1. Paid parental leave
The Federal Government has announced the biggest expansion of the Paid Parental Leave (PPL) scheme since 2011.
PPL will be increased from 18 weeks to 26 weeks by FY26-27. To encourage both parents to access the reformed PPL scheme, there will be a yet to be determined ‘use it or lose it’ portion for each parent.
2. Prepare for an ATO visit
The ATO has renewed funding to focus on key-areas on non-compliance for individuals, the shadow economy; and new priority areas of observed business risks.
These measures are expected to increase receipts by $6bn over a four-year period from FY22-23
Focus areas include over-claiming of deductions and incorrect reporting of income for individuals.
3. End of investment incentives?
The temporary full expensing rules provide businesses with a turnover of up to $5 billion with an immediate deduction for 100% of the cost of eligible depreciating assets. This measure will end on 30 June 2023. To take advantage of this limited incentive, purchase eligible depreciating assets and instal them ready for use prior to 30 June 2023.
4. Look at electric cars
From 1 July 2022 newly acquired electric cars will be exempted from FBT and import taxes if they are below the luxury car tax threshold for fuel efficient vehicles ($84,916 for 2022-23).
The measure covers battery, hydrogen fuel cell and plug-in hybrid cars.
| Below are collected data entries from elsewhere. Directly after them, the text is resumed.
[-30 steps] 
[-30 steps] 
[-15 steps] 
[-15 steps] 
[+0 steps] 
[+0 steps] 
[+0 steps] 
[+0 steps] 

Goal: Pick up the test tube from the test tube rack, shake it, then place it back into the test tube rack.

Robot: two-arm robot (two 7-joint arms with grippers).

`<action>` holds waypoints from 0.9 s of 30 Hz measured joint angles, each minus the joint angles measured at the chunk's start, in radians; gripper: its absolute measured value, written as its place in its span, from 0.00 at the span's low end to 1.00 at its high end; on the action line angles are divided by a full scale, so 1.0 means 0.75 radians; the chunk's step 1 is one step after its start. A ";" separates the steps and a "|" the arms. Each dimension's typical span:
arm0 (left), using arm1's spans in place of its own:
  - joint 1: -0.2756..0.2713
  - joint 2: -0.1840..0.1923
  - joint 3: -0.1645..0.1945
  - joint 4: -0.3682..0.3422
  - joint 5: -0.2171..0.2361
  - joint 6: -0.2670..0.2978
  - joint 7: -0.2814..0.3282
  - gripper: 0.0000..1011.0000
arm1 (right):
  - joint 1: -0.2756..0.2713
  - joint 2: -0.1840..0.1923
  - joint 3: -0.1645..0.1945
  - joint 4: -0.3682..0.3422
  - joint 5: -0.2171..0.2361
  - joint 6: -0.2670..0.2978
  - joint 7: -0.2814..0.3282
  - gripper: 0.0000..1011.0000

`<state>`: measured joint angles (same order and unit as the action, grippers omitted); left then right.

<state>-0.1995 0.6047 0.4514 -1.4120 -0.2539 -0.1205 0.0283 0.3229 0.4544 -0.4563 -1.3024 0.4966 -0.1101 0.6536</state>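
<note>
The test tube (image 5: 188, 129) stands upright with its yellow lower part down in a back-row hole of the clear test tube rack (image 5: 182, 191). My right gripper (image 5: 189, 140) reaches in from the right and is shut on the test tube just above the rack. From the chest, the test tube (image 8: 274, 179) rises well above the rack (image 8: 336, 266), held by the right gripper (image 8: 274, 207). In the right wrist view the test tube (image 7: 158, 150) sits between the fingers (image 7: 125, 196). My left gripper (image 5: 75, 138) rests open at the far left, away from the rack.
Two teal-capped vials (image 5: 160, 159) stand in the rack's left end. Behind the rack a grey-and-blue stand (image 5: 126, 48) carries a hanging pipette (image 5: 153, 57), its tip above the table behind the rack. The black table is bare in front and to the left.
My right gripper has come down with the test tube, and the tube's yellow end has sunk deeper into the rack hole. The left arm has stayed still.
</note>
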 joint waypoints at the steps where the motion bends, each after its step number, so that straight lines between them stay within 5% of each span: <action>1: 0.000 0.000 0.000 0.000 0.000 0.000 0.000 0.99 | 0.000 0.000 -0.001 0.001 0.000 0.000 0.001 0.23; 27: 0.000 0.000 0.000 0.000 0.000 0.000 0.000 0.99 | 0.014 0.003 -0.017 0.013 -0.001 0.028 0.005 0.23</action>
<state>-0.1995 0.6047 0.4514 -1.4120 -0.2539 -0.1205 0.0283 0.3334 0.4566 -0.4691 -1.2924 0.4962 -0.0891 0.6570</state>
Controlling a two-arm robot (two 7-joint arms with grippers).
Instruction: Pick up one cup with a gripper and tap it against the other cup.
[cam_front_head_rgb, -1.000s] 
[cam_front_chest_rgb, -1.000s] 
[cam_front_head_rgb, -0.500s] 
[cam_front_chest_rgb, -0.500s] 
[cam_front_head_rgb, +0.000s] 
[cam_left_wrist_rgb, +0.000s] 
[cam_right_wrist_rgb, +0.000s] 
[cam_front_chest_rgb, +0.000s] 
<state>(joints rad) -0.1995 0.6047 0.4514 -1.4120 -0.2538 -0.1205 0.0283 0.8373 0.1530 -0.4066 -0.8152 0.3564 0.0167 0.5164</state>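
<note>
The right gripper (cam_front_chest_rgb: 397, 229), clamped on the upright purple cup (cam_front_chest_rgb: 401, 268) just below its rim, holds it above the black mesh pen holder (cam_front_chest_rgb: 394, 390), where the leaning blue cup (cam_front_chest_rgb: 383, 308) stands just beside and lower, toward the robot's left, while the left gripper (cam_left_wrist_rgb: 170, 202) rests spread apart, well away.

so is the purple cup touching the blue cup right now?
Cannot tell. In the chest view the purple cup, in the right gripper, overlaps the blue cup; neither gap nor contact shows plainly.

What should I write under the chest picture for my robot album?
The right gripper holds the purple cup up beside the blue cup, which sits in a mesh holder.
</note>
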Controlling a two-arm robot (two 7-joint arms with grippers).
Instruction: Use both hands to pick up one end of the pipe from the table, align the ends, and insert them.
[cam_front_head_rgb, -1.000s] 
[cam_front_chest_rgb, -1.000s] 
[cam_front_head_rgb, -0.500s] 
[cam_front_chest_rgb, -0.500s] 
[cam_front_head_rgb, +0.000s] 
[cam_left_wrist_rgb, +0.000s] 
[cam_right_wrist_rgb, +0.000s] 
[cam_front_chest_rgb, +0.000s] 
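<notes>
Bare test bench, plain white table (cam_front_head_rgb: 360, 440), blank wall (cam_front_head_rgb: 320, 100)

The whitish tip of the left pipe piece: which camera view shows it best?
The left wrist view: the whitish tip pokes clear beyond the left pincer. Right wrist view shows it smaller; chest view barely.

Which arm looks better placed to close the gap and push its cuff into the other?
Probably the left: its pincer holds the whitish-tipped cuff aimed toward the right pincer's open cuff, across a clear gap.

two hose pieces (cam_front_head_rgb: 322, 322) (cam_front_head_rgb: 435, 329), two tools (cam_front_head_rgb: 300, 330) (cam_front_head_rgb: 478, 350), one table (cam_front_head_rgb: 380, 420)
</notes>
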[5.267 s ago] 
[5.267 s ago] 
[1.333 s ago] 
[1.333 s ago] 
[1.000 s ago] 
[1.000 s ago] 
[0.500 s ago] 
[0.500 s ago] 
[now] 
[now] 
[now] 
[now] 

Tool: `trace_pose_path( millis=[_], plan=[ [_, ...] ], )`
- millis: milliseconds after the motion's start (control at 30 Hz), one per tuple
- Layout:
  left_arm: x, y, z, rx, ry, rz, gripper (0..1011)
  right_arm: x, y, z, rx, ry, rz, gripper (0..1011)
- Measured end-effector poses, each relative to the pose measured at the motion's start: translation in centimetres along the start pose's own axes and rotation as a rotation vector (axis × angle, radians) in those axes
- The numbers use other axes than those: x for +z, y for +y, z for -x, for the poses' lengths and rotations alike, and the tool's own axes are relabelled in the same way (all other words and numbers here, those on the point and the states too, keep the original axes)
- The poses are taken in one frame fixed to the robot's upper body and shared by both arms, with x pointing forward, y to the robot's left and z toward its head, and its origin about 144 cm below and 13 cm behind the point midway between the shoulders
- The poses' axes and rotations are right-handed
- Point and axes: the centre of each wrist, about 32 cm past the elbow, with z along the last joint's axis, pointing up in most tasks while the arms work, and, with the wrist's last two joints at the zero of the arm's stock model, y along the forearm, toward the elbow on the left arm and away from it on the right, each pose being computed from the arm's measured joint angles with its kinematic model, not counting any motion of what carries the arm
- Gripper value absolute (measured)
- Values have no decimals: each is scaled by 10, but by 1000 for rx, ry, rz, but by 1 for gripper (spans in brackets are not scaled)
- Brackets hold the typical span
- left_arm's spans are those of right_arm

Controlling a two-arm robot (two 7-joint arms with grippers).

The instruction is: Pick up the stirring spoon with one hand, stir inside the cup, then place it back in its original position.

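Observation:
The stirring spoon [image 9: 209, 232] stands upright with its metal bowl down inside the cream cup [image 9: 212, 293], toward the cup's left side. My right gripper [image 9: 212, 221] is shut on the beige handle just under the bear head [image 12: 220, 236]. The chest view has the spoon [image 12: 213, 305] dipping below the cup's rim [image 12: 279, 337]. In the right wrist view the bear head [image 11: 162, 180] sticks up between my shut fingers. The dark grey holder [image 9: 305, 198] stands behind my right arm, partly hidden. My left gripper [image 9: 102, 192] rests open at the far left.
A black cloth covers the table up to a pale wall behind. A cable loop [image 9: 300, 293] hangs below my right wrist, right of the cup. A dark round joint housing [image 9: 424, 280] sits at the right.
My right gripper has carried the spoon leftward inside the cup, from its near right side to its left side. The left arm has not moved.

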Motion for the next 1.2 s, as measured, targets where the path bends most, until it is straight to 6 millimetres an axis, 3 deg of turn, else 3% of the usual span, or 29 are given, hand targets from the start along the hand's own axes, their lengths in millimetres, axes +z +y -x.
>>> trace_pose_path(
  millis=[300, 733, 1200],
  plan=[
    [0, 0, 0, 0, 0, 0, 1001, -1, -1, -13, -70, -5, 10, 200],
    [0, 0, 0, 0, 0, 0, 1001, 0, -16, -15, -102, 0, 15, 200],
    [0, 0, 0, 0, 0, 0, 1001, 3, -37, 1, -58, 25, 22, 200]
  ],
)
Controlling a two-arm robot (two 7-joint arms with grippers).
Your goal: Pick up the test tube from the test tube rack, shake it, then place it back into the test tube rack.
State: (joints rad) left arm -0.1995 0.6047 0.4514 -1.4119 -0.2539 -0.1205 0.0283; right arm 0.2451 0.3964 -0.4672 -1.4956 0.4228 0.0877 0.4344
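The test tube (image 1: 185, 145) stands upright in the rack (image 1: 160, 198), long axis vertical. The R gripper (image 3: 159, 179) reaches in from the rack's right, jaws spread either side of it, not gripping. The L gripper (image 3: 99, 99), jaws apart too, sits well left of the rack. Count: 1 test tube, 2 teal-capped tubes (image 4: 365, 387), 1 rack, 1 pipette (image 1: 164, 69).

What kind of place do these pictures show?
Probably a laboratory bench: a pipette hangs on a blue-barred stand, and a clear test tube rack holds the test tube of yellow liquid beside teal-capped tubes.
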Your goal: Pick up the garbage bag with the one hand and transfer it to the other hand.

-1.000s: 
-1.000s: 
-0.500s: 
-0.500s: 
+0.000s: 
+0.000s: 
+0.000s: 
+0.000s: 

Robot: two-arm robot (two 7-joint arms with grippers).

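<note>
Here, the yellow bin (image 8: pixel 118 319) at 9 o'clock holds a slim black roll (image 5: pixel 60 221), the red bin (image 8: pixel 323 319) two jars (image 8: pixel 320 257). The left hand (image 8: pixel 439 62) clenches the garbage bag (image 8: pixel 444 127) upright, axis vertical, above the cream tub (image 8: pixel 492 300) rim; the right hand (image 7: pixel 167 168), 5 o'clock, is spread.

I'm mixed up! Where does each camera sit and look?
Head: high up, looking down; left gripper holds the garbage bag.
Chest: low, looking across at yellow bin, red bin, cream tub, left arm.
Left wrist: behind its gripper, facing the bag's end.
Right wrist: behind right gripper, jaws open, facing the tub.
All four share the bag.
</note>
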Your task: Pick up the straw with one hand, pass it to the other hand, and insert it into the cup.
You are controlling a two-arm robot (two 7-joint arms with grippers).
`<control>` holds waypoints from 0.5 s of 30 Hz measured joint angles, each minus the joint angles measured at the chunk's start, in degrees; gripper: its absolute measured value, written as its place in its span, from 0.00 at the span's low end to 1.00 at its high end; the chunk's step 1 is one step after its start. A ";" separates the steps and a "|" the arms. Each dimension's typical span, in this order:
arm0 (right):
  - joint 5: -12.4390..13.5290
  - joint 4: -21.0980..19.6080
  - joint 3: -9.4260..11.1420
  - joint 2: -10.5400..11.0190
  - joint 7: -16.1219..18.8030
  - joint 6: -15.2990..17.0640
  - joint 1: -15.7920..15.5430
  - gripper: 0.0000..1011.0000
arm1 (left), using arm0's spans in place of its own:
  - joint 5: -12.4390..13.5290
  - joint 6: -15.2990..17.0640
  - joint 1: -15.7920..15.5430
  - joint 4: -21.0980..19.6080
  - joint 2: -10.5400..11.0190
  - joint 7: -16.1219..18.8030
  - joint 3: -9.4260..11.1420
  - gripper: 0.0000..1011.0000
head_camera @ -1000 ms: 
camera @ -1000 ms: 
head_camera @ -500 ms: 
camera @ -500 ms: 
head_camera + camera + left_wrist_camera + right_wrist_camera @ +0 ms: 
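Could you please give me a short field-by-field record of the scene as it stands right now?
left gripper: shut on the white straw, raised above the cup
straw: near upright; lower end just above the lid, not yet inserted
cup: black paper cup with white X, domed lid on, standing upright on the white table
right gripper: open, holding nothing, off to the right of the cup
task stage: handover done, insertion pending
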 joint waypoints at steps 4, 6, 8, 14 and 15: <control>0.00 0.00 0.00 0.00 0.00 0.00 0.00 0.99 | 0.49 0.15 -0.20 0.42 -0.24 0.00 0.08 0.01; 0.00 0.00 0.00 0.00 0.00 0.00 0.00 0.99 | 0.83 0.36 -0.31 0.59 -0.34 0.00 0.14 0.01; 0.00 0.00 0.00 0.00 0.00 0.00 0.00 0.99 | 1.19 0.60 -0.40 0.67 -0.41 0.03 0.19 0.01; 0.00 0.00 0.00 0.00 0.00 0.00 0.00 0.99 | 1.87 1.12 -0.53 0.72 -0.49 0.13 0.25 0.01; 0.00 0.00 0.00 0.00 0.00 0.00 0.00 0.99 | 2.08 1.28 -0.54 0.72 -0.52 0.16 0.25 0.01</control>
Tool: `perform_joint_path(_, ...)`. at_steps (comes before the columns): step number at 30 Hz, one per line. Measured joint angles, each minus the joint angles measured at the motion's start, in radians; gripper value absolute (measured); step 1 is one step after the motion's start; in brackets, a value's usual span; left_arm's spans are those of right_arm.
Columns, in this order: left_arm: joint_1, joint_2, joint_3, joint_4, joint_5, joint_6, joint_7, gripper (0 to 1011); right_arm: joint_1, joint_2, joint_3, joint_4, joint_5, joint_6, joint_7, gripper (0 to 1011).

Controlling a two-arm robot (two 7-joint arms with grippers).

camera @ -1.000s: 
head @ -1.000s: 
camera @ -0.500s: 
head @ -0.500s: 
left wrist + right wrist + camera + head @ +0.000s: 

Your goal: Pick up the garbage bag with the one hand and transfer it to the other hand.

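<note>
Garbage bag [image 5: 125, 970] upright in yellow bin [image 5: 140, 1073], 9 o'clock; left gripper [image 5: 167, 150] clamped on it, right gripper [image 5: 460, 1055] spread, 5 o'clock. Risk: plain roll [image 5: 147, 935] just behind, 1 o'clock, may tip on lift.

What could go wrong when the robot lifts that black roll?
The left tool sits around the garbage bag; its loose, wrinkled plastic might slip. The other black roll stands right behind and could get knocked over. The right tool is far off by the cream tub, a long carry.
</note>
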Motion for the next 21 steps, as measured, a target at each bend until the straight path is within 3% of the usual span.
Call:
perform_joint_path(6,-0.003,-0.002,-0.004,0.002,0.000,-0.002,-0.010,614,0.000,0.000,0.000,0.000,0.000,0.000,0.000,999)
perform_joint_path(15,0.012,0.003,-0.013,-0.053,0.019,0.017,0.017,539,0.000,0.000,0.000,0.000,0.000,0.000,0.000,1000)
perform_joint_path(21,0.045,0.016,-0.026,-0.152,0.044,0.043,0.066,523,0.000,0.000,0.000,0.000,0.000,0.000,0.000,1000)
The exemption from FBT will encourage those interested in upgrading to an electric car to use salary packaging measures offered by their employer.
5. Get ready for May next year
It was expected that this budget would be smaller than the usual May budget. It has outlined how the new Government will fund its election promises and seek to repair the budget deficit created from the COVID-19 pandemic, but as the budget position deteriorates expect further tax measures in the May 23 Budget. Will we see any of the mooted changes to CGT concessions, Division 7A or Trusts?